Look through the data below and return each line where "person" appears.

[Dataset entries]
○ ○ ○
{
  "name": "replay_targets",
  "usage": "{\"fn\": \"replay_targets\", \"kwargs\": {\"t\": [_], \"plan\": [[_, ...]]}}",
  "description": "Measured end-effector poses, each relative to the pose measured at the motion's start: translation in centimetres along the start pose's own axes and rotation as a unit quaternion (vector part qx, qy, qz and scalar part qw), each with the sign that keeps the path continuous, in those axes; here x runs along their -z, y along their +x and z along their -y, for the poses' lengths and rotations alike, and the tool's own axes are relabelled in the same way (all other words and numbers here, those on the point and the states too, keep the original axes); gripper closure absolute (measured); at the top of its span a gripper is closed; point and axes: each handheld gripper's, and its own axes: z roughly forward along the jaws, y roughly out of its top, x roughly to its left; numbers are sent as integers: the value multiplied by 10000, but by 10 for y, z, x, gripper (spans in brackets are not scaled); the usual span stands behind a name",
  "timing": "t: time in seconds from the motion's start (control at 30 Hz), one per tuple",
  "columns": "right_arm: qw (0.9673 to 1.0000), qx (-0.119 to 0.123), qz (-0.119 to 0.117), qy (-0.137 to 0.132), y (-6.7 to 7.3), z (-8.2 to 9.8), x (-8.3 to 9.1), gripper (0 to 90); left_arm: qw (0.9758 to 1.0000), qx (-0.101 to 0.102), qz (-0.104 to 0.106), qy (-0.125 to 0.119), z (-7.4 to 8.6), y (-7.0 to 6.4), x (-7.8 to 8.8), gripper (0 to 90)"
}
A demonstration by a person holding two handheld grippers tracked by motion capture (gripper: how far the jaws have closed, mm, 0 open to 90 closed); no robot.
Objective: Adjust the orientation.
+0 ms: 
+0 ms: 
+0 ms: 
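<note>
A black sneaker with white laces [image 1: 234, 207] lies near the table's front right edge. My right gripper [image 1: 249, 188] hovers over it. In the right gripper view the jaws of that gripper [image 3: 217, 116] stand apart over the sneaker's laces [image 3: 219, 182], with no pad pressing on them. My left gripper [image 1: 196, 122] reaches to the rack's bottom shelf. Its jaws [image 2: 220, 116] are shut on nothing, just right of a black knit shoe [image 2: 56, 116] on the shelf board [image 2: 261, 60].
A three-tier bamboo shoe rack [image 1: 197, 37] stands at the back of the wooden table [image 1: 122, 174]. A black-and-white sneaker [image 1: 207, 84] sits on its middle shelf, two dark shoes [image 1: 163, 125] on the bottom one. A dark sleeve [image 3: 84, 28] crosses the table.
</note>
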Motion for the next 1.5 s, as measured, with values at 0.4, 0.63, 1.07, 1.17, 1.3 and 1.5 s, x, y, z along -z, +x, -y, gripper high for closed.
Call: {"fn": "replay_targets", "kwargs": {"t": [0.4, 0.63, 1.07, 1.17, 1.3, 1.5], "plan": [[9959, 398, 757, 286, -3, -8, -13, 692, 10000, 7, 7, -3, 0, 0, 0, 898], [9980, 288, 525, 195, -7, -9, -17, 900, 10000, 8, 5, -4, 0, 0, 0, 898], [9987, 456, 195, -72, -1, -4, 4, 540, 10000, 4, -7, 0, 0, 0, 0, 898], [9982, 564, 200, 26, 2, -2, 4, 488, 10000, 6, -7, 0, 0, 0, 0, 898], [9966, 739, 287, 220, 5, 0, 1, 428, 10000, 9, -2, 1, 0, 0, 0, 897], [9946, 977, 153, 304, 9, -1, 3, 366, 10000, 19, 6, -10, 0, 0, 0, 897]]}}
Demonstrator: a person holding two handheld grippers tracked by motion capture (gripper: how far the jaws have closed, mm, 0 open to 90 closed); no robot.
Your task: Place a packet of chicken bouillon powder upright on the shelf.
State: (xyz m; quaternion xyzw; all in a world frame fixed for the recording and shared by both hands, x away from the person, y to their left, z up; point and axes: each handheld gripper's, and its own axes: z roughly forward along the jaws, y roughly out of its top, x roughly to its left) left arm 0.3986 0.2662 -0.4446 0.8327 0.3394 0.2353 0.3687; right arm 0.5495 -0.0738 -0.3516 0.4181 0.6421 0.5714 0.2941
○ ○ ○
- Answer for this exercise:
A demonstration by a person holding two handheld grippers tracked by motion capture (gripper: how far the jaws have closed, mm, 0 open to 90 closed); no robot.
Demonstrator: a person holding two handheld grippers tracked by motion capture (gripper: how far the jaws have closed, mm, 0 open to 90 closed); no robot.
State: (xyz m; quaternion xyzw; all in a world frame fixed for the recording and shared by both hands, x away from the person, y to their left, z up; point and axes: each handheld gripper's, and its own axes: z roughly forward along the jaws, y roughly out of its top, x roughly to its left) left arm 0.3986 0.2662 -0.4446 0.8327 0.3394 0.2353 0.3687; right arm 0.5495 -0.0738 -0.3516 0.4181 0.6421 0.5714 0.2941

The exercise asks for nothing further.